Bloomberg — American Express Co. (AXP) informó de un volumen de transacciones superior al esperado y dijo que aumentará su dividendo un 16%, a pesar de que los mayores costes lastraron el beneficio trimestral.
La compañía de pagos más conocida por sus tarjetas de crédito premium informó que el negocio facturado, o volumen de transacciones en tarjetas de crédito y otros productos emitidos por Amex, aumentó un 9% respecto al año anterior hasta US$445.100 millones en el cuarto trimestre, según un comunicado de este viernes. Esa cifra superó las estimaciones de los analistas de Wall Street de US$441.400 millones.
Amex también dijo que aumentaría el dividendo de sus acciones ordinarias en torno a un 16% hasta 95 centavos por acción a partir del primer trimestre.

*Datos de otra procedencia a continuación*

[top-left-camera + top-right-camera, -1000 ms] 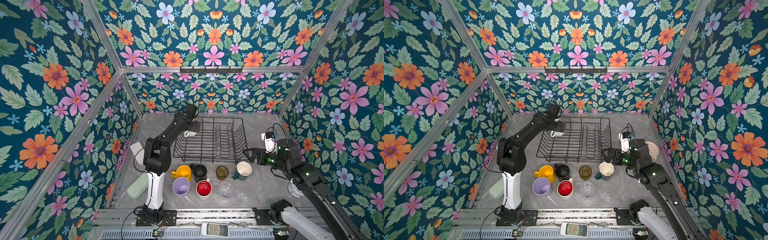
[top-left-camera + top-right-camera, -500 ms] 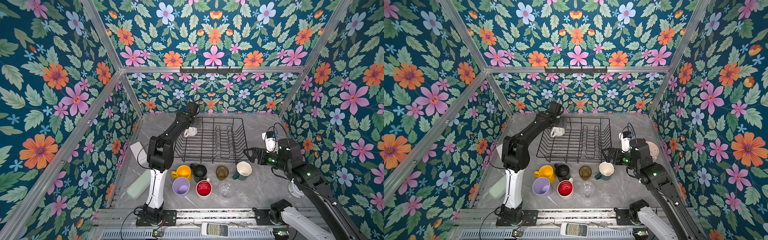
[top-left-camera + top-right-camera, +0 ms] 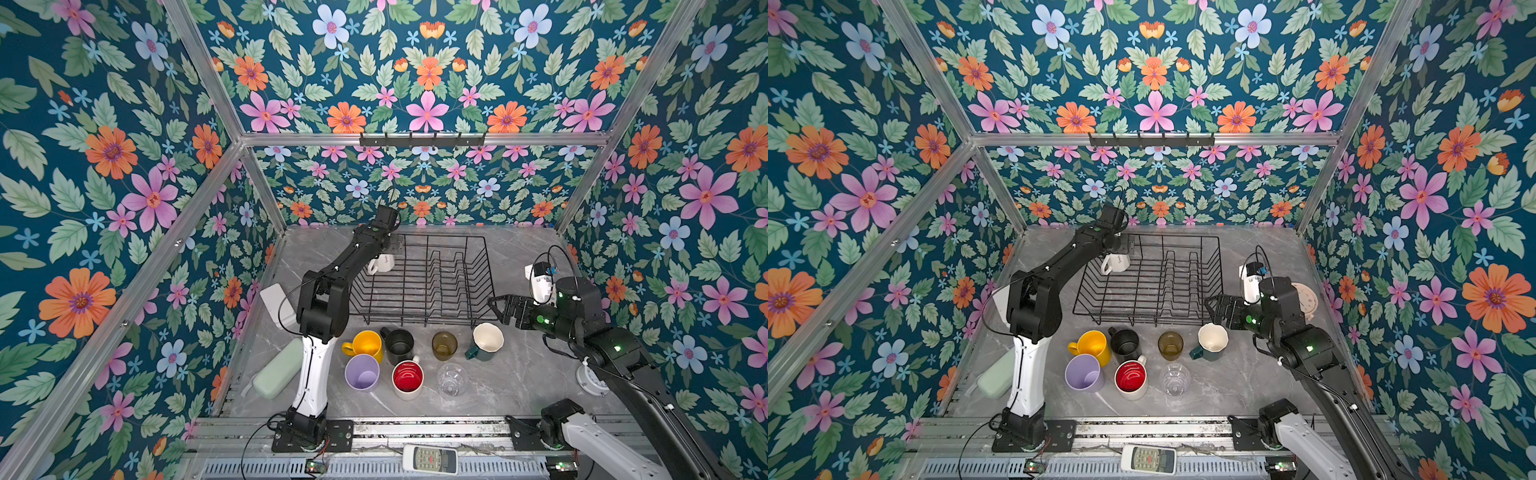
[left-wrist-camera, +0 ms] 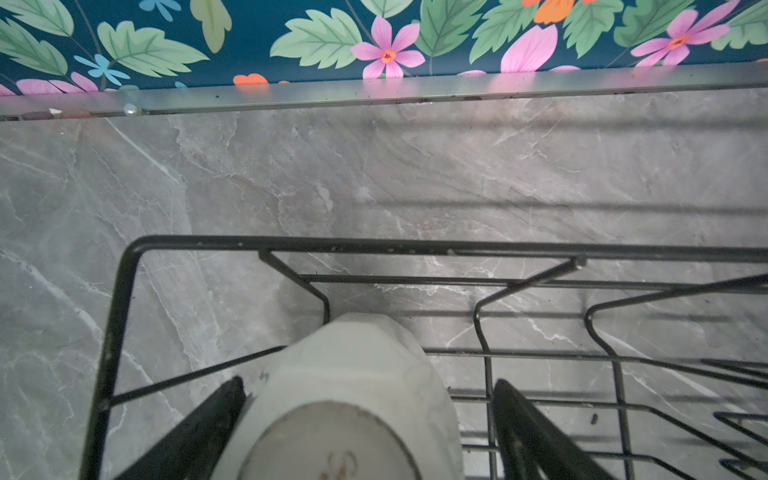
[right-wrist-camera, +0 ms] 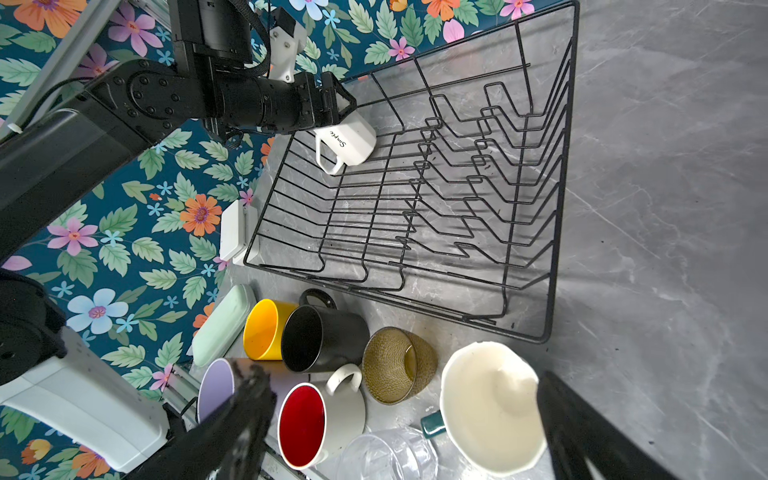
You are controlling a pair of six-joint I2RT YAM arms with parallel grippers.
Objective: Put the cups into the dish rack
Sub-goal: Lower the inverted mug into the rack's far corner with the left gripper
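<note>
The black wire dish rack [image 3: 440, 282] stands at the back of the table. A white mug [image 3: 384, 262] [image 3: 1116, 262] rests upside down in its back left corner. My left gripper [image 3: 392, 247] [image 3: 1126, 247] hangs just above it, open. In the left wrist view its fingers [image 4: 199, 436] straddle the white mug's base [image 4: 353, 395], with a gap on one side. Seven cups stand in front of the rack: yellow [image 3: 365, 344], black [image 3: 400, 345], amber [image 3: 444, 345], green/white [image 3: 487, 338], lilac [image 3: 362, 372], white/red [image 3: 408, 377] and clear glass [image 3: 452, 379]. My right gripper [image 3: 498, 309] [image 5: 399, 382] is open above the green/white mug [image 5: 486, 399].
A mint case [image 3: 276, 368] and a white box [image 3: 276, 303] lie by the left wall. A remote [image 3: 430, 459] sits on the front rail. A round white timer [image 3: 592, 380] lies at the right. A black hook rail [image 3: 422, 139] hangs on the back wall.
The left gripper has drawn back a little from the white mug, which now rests in the rack with more of it showing. The right arm has not moved.
</note>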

Los beneficios por acción del cuarto trimestre, de US$3,53, que aumentaron un 16% respecto al año anterior, siguieron estando por debajo de la estimación de US$3,56 por acción de los analistas. La empresa registró unos costos superiores a los previstos, impulsados en parte por la renovación de su tarjeta de crédito Platinum.

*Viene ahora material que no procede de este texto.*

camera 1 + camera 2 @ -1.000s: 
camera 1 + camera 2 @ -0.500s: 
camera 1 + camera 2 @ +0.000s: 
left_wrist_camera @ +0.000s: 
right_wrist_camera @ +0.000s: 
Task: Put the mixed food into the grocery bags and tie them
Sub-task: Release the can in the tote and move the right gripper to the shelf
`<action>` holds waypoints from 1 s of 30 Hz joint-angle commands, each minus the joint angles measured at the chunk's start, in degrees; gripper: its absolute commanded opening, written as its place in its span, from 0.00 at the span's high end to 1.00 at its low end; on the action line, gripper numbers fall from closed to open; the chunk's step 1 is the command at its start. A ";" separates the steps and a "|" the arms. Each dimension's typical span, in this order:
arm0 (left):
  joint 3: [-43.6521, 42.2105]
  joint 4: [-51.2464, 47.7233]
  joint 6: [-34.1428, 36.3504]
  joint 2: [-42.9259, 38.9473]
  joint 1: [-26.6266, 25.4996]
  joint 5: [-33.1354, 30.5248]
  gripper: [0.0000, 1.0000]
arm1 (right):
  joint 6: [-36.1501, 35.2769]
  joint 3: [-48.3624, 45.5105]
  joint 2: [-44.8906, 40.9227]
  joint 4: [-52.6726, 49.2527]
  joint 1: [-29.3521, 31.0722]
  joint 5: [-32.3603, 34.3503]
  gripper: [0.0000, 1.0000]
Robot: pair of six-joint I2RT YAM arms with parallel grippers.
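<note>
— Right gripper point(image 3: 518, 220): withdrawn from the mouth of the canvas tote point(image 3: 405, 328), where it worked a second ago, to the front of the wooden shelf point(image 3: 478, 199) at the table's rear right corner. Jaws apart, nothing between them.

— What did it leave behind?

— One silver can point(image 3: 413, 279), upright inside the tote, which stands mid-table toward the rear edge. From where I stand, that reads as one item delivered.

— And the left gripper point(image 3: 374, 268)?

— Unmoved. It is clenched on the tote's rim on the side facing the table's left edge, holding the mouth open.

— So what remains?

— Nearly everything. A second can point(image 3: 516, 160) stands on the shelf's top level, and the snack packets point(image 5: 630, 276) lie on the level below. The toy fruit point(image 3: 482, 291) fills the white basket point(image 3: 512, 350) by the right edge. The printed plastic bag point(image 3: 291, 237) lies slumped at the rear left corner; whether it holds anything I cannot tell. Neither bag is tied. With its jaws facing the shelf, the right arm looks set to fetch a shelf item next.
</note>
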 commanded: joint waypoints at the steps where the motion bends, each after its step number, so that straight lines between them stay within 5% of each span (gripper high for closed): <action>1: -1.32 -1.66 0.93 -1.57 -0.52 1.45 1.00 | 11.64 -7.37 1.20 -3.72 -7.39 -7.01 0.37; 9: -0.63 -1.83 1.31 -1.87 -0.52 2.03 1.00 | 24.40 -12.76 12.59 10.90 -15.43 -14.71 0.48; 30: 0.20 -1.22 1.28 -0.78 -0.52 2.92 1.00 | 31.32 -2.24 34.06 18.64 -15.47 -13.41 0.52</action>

Ver más: Los ingresos de Visa superan las estimaciones, impulsados por un mayor gasto
El CEO, Steve Squeri, dijo que Amex trató de invertir “estratégicamente” en determinadas áreas, incluida esa renovación de la tarjeta y la nueva aplicación de la empresa.

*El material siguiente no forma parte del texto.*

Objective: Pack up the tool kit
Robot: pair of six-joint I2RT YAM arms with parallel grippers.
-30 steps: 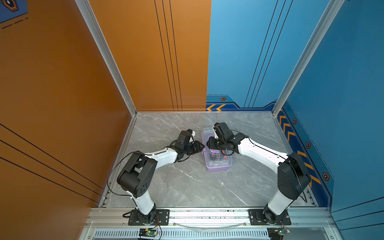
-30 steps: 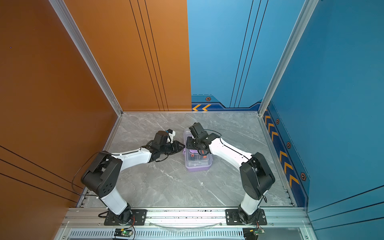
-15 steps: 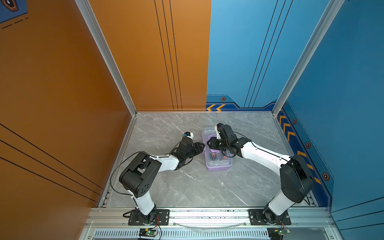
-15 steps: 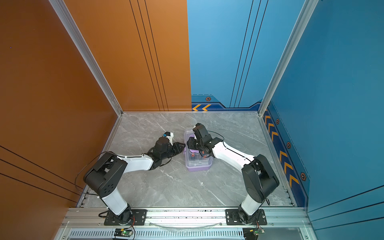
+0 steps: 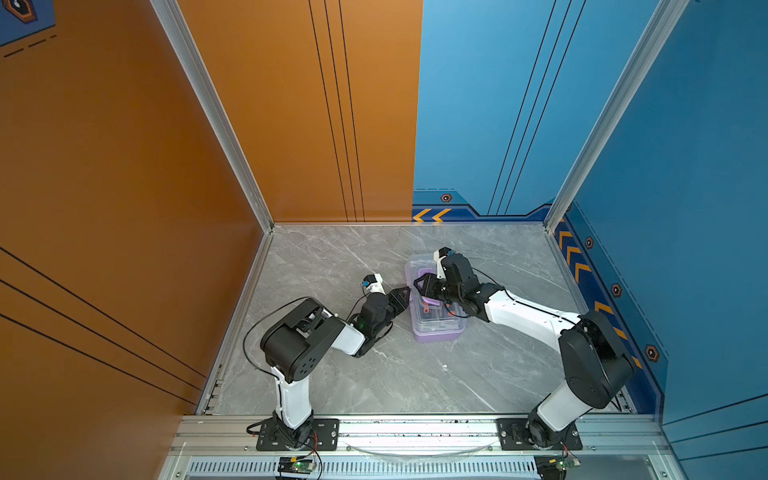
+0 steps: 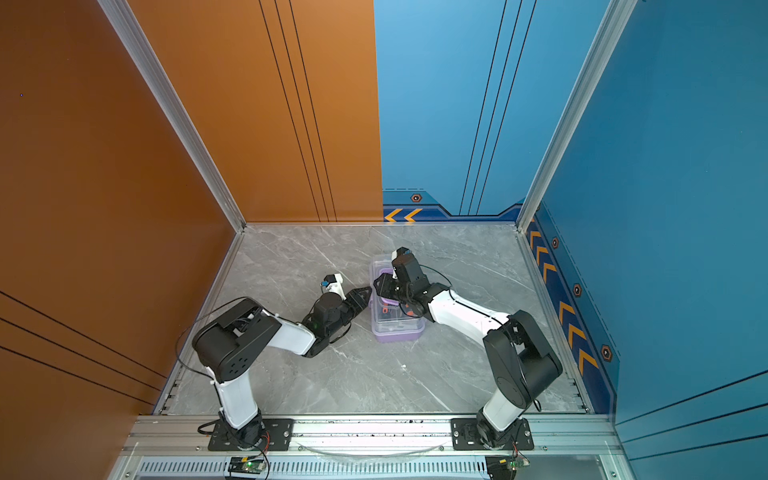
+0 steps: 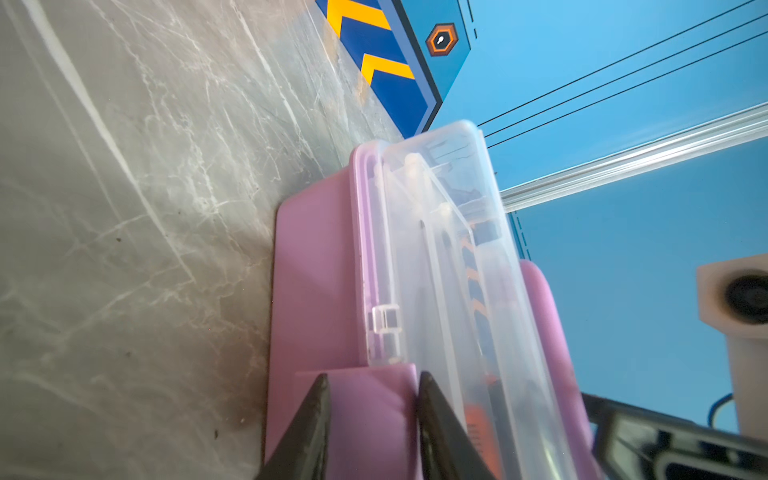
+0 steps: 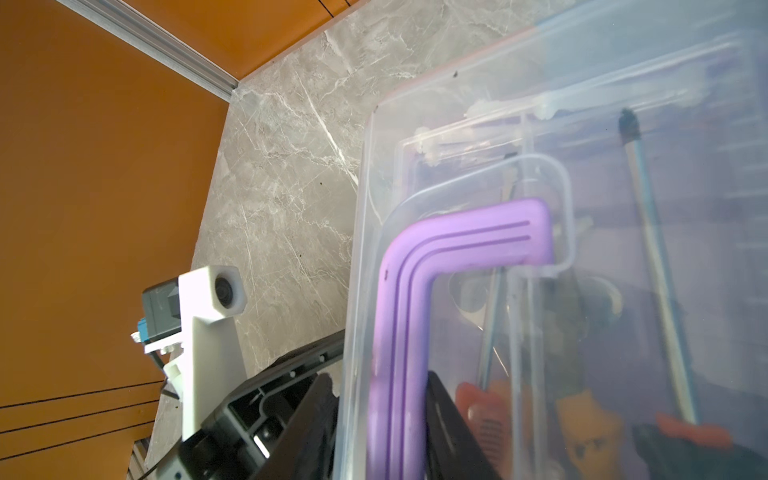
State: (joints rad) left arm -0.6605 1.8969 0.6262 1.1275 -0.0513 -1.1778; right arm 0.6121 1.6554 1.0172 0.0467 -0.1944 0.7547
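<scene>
**Both my hands at the lilac case**

In both top views the lilac case (image 5: pixel 436 332) sits on the grey marble bench (image 5: pixel 374 374) with its clear lid (image 5: pixel 417 264) lowered over the tools. My left hand (image 5: pixel 408 294) comes in low against the case's left long side. My right hand (image 5: pixel 422 286) hangs over the lid, at the purple handle (image 5: pixel 428 275), toward the far half of the case.

From my left wrist, my two dark fingers (image 7: pixel 316 424) stand on either side of a lilac latch tab (image 7: pixel 370 411) on the case's side wall, just under the lid's rim. One tip overlaps the tab and the other sits at the tab's lid-side edge. I cannot tell whether I am squeezing it or only flanking it.

From my right wrist, the handle (bent like an elbow) lies on the lid between my fingers (image 8: pixel 451 432). That finger rests against the handle. Its partner sits out past the lid's edge, with a strip of clear plastic between it and the handle, so I cannot tell whether my grip is clenched.

Through the lid I see a red grip (image 8: pixel 482 411), an orange grip (image 8: pixel 590 432) and slim steel shafts (image 8: pixel 660 291), all blurred. My left arm's white camera mount (image 8: pixel 212 299) stands just beside the case.
</scene>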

“Nuestras inversiones están dando sus frutos: impulsan una mayor demanda, compromiso y fidelidad de los clientes, al tiempo que generan eficiencias en toda la empresa y respaldan nuestros excelentes resultados crediticios”, afirmó Squeri en el comunicado.
Otras empresas de pagos también registraron un fuerte gasto de los consumidores durante los tres meses. Mastercard Inc, que presentó sus resultados el jueves, superó las estimaciones, ya que su CEO, Michael Miebach, dijo que ve un gasto “saludable” por parte de los consumidores y las empresas.
Ver más: Ganancias de Mastercard superan las estimaciones: los consumidores siguen gastando
A principios de este mes, el presidente Donald Trump propuso limitar las tasas de interés de las tarjetas de crédito al 10% durante un año, en su afán por abordar los problemas de asequibilidad. El tope de las tasas ha suscitado críticas del sector, que ha argumentado que un límite corre el riesgo de obligar a los bancos y emisores de tarjetas a restringir el crédito a algunos clientes. La semana pasada, en el Foro Económico Mundial de Davos (Suiza), Trump dijo que pedirá al Congreso que aplique su propuesta.
Squeri dijo en una entrevista que un tope del 10% afectaría a “toda la economía”.
“Estamos hablando de un retroceso del crédito como nunca hemos visto antes”, dijo.